In 1921, he was doing well with an ERA of 2.19 in 24 2/3 innings, when he was traded to the Chicago Cubs. His ERA with them went up to 4.74. He was of Cherokee descent and played with other famous Indian players of his generation such as Ben Shaw, Moses Yellow Horse, Bill Marriot and Virgil Cheeves. He joined the United States Army and served in World War I. For Elmer Ponder's baseball career, he compiled a 17–27 record, with a 3.21 earned run average, and 113 strikeouts in 378 2/3 innings pitched. Ponder recalled playing an exhibition game in Cuba with Babe Ruth as being a post-career highlight, along with his providing financing to former Indian ballplayers from his self-started Ponder Finance company, during a time banks would not provide financing to minorities. His father had owned a bank in Magnum, Oklahoma.
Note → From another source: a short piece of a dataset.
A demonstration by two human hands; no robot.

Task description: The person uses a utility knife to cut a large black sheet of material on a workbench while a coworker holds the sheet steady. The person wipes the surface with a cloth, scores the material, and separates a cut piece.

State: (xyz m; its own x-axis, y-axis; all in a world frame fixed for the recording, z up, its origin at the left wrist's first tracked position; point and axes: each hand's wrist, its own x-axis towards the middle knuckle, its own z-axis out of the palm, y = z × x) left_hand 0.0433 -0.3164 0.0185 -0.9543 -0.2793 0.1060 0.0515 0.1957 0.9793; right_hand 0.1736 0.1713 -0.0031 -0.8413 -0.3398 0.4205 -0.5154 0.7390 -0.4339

Ponder was alumnus of the University of Oklahoma, where he was a captain and second baseman of the baseball team and played for the basketball team. Ponder was born in Reed, Oklahoma Territory. He married silent film organist, Zelpha Gledhill, in San Diego, and they had two children. Elmer Ponder had a successful automobile and finance company in Albuquerque, New Mexico and he lived there with his wife, Zelpha, until his death at the age of 80.